Below are the records; restate word for word the lines from the first through the one containing "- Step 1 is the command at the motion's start", and only those.

Entries taken from a collection:
• • •

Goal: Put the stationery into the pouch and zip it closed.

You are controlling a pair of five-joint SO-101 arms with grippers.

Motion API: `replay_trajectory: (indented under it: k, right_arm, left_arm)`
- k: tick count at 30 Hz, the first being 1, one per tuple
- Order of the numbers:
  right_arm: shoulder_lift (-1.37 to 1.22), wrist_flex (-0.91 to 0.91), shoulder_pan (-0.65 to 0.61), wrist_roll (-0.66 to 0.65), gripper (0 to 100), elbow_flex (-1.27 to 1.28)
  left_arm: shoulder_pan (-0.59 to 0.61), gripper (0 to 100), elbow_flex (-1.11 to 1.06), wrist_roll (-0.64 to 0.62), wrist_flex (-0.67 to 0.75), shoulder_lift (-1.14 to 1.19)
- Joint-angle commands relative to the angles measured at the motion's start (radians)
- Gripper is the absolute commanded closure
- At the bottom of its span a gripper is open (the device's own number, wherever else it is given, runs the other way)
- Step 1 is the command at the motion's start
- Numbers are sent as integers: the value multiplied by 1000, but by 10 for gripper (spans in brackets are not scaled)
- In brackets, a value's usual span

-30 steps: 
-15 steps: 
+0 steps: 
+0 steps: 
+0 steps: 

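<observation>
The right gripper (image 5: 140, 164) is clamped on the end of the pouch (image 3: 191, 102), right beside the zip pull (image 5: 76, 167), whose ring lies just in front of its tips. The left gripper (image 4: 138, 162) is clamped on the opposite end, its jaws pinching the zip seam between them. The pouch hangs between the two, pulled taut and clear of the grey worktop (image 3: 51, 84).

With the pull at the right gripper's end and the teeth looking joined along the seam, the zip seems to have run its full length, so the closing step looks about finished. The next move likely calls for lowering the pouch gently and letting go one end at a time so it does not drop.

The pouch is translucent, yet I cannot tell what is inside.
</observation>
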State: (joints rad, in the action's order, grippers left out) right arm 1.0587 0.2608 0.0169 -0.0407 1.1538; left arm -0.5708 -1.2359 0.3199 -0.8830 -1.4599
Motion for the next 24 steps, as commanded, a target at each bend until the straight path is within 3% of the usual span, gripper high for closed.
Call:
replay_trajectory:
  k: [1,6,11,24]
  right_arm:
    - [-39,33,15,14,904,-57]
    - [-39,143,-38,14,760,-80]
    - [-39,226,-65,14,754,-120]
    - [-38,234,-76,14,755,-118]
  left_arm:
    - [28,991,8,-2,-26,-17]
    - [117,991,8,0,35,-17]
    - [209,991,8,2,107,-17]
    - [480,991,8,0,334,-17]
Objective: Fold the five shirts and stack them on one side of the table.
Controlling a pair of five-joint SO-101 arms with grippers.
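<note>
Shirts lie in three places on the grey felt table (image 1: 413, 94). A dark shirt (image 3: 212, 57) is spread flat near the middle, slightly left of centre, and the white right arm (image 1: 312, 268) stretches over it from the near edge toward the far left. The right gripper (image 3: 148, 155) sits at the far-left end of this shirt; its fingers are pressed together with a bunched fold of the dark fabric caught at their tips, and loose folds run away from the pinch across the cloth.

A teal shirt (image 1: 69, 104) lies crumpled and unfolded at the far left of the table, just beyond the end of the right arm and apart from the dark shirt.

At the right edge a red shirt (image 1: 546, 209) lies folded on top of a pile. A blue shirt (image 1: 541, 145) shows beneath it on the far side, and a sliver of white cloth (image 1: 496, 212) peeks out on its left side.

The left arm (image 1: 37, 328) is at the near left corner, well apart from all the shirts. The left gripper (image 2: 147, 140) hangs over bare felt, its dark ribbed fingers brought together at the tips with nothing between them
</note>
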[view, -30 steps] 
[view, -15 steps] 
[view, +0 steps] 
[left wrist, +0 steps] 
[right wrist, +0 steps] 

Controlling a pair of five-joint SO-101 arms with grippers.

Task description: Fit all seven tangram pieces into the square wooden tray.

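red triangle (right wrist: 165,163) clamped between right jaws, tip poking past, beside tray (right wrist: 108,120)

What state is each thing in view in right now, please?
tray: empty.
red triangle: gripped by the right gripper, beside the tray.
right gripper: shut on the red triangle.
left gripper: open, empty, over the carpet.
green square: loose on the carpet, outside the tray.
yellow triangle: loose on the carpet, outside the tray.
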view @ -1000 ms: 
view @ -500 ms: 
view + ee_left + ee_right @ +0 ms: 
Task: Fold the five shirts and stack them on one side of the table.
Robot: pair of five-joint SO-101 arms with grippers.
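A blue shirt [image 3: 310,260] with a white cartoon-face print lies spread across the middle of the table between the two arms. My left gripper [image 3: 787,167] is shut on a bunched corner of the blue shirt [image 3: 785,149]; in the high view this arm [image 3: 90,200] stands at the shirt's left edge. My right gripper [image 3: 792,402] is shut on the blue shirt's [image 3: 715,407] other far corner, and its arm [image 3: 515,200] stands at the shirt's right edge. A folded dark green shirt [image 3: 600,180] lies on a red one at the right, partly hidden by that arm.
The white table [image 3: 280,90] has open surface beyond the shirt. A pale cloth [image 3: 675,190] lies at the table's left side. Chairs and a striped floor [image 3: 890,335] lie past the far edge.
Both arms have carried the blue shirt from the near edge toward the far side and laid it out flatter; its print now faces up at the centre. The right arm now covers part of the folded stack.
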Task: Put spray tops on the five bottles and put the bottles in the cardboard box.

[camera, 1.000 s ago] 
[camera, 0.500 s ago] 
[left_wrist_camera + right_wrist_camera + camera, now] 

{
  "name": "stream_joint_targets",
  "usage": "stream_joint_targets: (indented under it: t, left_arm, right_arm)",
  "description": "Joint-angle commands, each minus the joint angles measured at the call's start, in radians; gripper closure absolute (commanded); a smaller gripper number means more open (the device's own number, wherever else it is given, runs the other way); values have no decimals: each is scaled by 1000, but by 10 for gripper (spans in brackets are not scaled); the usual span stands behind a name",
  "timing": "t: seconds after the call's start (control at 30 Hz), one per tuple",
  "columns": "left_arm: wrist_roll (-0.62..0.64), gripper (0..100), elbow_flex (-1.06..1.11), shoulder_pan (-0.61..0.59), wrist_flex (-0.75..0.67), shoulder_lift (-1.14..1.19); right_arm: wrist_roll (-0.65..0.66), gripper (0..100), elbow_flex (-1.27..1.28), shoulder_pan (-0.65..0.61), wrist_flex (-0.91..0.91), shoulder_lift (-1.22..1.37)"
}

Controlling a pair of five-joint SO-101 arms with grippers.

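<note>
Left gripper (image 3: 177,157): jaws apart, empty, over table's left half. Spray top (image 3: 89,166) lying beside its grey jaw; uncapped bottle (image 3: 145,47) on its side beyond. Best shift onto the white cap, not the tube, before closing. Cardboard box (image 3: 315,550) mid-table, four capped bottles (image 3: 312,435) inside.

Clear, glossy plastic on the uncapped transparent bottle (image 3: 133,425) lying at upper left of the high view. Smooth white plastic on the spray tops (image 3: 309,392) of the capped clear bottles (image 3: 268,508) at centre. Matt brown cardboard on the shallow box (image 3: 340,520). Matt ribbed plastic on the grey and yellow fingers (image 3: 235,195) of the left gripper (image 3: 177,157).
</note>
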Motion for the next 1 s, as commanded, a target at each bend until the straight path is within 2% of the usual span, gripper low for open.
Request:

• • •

== Final answer ==
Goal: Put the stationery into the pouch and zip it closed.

You are controlling a pair of five-joint SO-101 arms with grippers.

Motion API: `replay_trajectory: (indented under it: k, right_arm, left_arm)`
- k: tick count at 30 Hz, the first being 1, one per tuple
- Order of the numbers:
  right_arm: shoulder_lift (-1.37 to 1.22), wrist_flex (-0.91 to 0.91), shoulder_pan (-0.65 to 0.61), wrist_roll (-0.66 to 0.65), gripper (0 to 100), elbow_flex (-1.27 to 1.28)
  left_arm: shoulder_pan (-0.59 to 0.61), gripper (0 to 100), elbow_flex (-1.11 to 1.06), wrist_roll (-0.64 to 0.62), wrist_flex (-0.67 to 0.75), shoulder_lift (-1.14 to 1.19)
- Joint-angle commands relative to the angles measured at the motion's start (radians)
- Gripper is the absolute commanded closure
- At the bottom of its span a gripper is open (the device's own number, wherever else it is given, runs the other way)
- Step 1 is the command at the motion's start

The response to the exercise is now finished.